Crosstalk between signaling pathways (Rho/ROCK, TGF-β and Wnt/β-Catenin Pathways/ PI3K-AKT-mTOR) in Cataract: A Mechanistic Exploration and therapeutic strategy.

Cataract are a leading cause of visual impairment that is characterized by clouding or lens opacification of the healthy clear lens of the eye or its capsule. It can be classified based on their etiology and clinical presentation such as congenital, age-related, and secondary cataracts. Clinically, it may be further classified as a cortical or nuclear cataract. Cortical cataracts are responsible for opacification of the lens cortex, while nuclear cataracts cause age-related degeneration of the lens nucleus. This review aims to explore the molecular mechanism associated with various signaling pathways underlying cataract formation. Additionally, explore the potential therapeutic strategies for the management of cataracts. A comprehensive literature search was performed utilizing different keywords such as cataract, pathogenesis, signaling pathways, therapeutic approaches, RNA therapeutics, and surgery.
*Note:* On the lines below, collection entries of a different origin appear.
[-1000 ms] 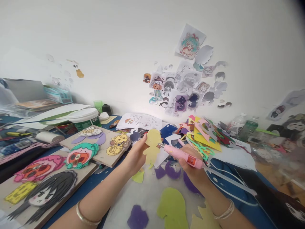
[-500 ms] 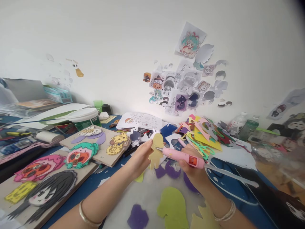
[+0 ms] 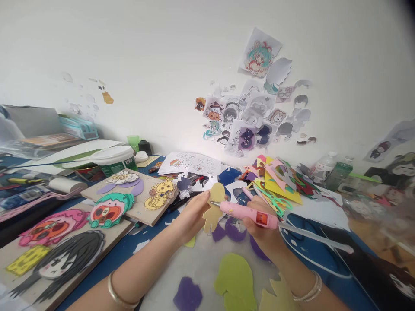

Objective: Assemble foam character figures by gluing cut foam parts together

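My left hand (image 3: 191,216) pinches a small yellow foam cutout (image 3: 213,207) shaped like a figure and holds it upright above the table. My right hand (image 3: 261,231) is wrapped round a pink glue gun (image 3: 248,214) with a clear glue stick trailing off to the right. The metal tip of the gun touches the cutout at about its neck. Both wrists wear bangles.
Yellow-green (image 3: 235,283) and purple (image 3: 187,296) foam shapes lie on a clear sheet just below my hands. Boards with finished foam characters (image 3: 110,209) sit at left, a green tub (image 3: 114,160) behind them. A heap of coloured paper scraps (image 3: 279,179) and bottles (image 3: 337,172) lie at right.
The cutout has turned more edge-on and dropped slightly. The glue gun's tip has moved left onto it.
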Tool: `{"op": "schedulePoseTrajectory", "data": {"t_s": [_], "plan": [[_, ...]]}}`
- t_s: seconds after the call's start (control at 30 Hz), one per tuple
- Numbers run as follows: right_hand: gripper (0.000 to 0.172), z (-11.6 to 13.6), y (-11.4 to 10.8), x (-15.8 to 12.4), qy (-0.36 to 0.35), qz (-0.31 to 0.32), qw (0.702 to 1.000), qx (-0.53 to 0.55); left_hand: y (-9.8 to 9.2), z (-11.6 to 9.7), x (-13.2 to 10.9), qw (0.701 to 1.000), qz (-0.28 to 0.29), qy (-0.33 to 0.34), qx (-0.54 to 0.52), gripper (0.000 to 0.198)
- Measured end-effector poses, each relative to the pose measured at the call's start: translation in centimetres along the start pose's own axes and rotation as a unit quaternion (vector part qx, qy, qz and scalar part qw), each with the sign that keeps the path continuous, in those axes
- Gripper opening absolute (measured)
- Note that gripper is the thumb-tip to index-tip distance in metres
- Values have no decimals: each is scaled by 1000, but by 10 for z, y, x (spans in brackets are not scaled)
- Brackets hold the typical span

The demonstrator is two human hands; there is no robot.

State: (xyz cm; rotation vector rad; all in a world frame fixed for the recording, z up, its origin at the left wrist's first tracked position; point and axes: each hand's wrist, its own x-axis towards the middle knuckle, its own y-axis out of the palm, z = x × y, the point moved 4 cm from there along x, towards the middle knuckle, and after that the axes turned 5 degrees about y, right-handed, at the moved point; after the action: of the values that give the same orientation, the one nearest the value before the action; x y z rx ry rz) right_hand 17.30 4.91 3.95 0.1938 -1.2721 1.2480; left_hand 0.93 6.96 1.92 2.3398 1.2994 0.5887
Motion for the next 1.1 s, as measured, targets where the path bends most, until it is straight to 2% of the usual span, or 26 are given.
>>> {"op": "schedulePoseTrajectory", "data": {"t_s": [0.2, 0.67, 0.97, 1.1], "plan": [[38, 2, -4, 3, -29, -30, 999, -7, -3, -5, 1, 1000, -9, 14, 6, 41], [38, 1, -6, 6, -27, -71, 995, -69, -6, -10, 1, 999, -36, 25, 12, 41], [38, -13, -7, 0, 69, -68, 995, 6, -6, -6, -2, 998, -39, -9, 40, 42], [39, -17, -4, -3, 80, -65, 994, 23, -6, -4, -2, 998, -40, -14, 45, 43]]}}
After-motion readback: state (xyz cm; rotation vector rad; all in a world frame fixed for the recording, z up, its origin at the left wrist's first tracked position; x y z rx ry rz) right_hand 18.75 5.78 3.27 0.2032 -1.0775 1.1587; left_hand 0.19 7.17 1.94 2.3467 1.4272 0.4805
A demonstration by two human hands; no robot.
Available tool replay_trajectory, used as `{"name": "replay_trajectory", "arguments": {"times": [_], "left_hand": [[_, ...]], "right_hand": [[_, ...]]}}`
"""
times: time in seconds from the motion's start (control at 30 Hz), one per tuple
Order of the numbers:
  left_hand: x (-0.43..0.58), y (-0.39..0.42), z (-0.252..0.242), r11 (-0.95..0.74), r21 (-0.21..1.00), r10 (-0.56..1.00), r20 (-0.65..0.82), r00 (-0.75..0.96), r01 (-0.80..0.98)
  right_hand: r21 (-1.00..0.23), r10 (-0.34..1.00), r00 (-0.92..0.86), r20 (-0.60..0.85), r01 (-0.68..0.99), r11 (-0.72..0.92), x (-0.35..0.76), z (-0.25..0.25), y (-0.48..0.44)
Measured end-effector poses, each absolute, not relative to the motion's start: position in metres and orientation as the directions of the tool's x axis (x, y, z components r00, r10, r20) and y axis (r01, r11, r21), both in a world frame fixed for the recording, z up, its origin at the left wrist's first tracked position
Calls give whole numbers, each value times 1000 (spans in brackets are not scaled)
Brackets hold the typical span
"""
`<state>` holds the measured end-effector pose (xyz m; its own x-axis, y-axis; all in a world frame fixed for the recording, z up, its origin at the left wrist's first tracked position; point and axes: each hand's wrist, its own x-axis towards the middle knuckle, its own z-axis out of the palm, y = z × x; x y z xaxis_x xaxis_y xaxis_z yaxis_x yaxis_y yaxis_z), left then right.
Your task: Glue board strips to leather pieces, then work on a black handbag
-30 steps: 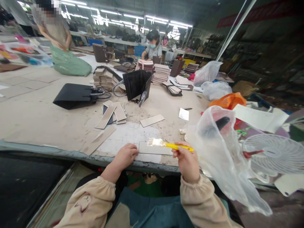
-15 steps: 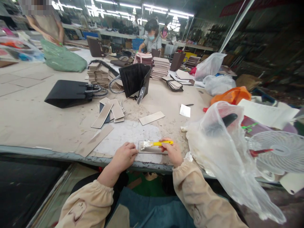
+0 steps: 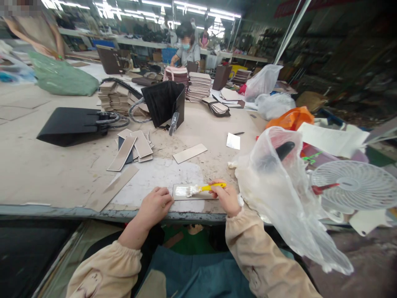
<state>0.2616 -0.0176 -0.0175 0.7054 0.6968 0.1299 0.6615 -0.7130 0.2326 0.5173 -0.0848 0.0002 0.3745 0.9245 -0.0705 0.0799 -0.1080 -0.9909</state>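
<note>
My right hand grips a yellow-handled brush whose white, glue-laden bristles rest on a flat grey cardboard strip at the near edge of the table. A wet white smear covers the strip's left part. My left hand sits at the strip's left end with its fingers curled down, pressing on the end of the strip. Both sleeves are beige.
A clear plastic bag stands right of my right hand, a white fan beyond it. Loose cardboard strips, a black handbag, an open black bag and card stacks lie further back. Other people work at far tables.
My right hand brought the brush down from above the strip onto it and stroked it leftward, leaving a white smear. My left hand stayed at the strip's left end.
</note>
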Motion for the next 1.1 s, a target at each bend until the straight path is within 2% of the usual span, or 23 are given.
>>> {"name": "replay_trajectory", "arguments": {"times": [0.57, 1.1], "left_hand": [[261, -14, -24, -711, 240, 699, 138, 701, 661], [261, -13, -23, -713, 234, 697, 135, 704, 661]], "right_hand": [[-960, 831, 556, -15, 224, -168, 566, 16, -108], [-923, 834, 546, 86, 359, -140, 586, 18, -123]]}}
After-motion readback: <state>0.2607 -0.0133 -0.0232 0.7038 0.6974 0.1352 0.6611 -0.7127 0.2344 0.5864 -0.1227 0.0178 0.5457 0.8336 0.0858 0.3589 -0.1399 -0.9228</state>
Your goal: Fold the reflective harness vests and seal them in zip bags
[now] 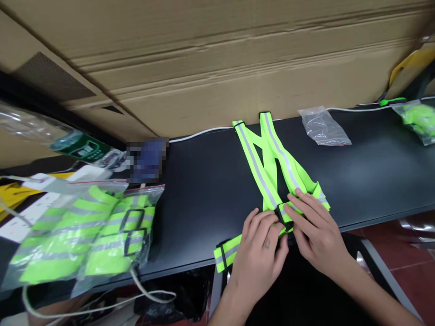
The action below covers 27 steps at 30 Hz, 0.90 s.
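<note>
A neon-yellow reflective strap vest (253, 158) with grey stripes lies on the black table, its two shoulder straps pointing away from me and crossing lower down. My left hand (260, 253) curls around the waist belt near the front edge. A belt end with a black slider sticks out to its left. On the belt's right part, beside a black buckle (284, 218), my right hand (314, 228) grips the webbing with fingers laid over the top. The thumbs and hands partly hide the buckle and belt.
Bagged reflective vests (71, 235) lie at the left, near a white power strip (15, 228) and a plastic bottle (79, 147). A clear plastic bag (322, 127) lies behind the vest at right; another bagged vest (421, 118) sits far right. Cardboard (210, 81) walls the back.
</note>
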### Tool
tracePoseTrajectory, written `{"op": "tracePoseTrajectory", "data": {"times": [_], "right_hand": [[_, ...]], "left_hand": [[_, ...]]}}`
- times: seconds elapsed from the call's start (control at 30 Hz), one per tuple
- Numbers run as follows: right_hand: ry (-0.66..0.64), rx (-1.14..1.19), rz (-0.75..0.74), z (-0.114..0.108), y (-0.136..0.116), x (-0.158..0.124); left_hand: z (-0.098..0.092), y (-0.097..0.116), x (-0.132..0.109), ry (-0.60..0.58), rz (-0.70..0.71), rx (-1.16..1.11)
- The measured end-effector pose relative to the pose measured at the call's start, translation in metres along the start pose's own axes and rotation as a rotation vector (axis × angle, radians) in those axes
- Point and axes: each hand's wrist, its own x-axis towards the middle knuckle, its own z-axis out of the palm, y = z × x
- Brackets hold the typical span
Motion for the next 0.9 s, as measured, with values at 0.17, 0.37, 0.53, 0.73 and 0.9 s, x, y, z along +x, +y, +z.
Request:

Electronic databases such as PubMed, Google Scholar, Springer Link, and Web of Science were used for the literature search. The cataract formation is responsible for protein aggregation, primarily of γ-crystallin, and causes disruptions in signaling pathways. Key pathways include Rho/ROCK, TGF-β, Wnt/β-catenin, NF-κB, and PI3K-AKT-mTOR. Signaling pathways governing lens epithelial cell differentiation and epithelial-to-mesenchymal transition (EMT) are essential for maintaining lens transparency. Disruptions in these pathways, often caused by genetic mutations in genes like MIP, TDRD7, PAX6, FOXE3, HSF4, MAF, and PITX3 lead to cataract formation. While surgical intervention remains the primary treatment, pharmacological therapies and emerging RNA-based strategies offer promising strategies for the prevention and management of cataracts. A deeper understanding of the underlying molecular mechanisms is essential to develop innovative therapeutic strategies and improve the quality of life for individuals affected by cataracts.